Rosenberg, chief economist and strategist at Gluskin Sheff + Associates, told BNN Bloomberg on Monday that the central bank has to shift rates with the changing times, or risk falling behind the curve.

“We just came off two straight quarters of negative growth in real final demand. So, if we’re not in a recession yet, we’re just basically one notch away,” Rosenberg said.

“So, what’s the Bank of Canada supposed to do in that environment? You first move away from your tightening bias to a neutral bias, which they’ve done.
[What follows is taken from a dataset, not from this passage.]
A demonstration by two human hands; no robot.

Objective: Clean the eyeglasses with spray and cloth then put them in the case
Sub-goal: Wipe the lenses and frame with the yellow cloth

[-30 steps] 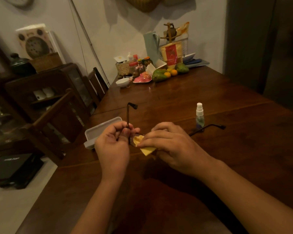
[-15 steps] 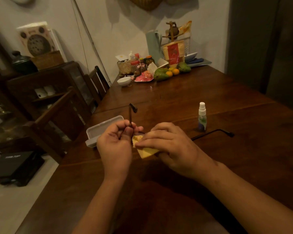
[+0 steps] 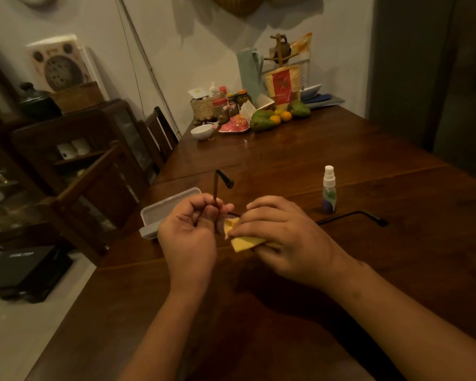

Now, they’re talking, at the margin, slightly more dovishly, and the next move for an incremental central bank would be to start cutting interest rates."

When asked about potential pushback for cutting rates amid elevated household debt levels in Canada, Rosenberg said Canadians could use the help of lower rates to help service their debts.

“The question is, who would be complaining about the Bank of Canada cutting interest rates in an environment of very sluggish economic growth, and inflation receding below their targets – I think that would be perfectly consistent,” he said.

The Bank of Canada has raised interest rates five times since July 2017, with the last hike in October of last year.

Despite strong February jobs data, Rosenberg said the surprising numbers released Friday do not provide a “holistic view” of the labour market, which has been “stagnant” for the past 14 months.

“What’s happening here is that the focus in Canada seems to be just strictly on the pace on job creation, and nobody seems to be focusing too much on the fact that, although we’re hiring more people, we’re all basically spending less time at work,” Rosenberg said.

“The work week was actually down 0.7 per cent last month. If you actually look at that in body terms, it’s as if we lost 130,000 jobs just by the fact that we were working so much less.”

He added that hours worked have now declined three months in a row in Canada –  at a more than four per cent annual rate –  which we haven’t seen since the summer of 2009.

Fed likely to cut rates in second half

Rosenberg said the Bank of Canada will not be the only central bank lowering rates, that this will happen “across the board” with the U.S. Federal Reserve making a cut in the second half of the year.

“My sense is that the Fed is going to be continuously surprised, as they already have, by the contours of U.S. economy. We bought a little bit of time, got a little bit of growth last year, because of the fiscal stimulus – that’s basically over,” Rosenberg said.

“The recessionary conditions in other parts of the world are going to hit home … My bet is that the Fed is going to be very surprised at how the weak the U.S. economy turns out this year.”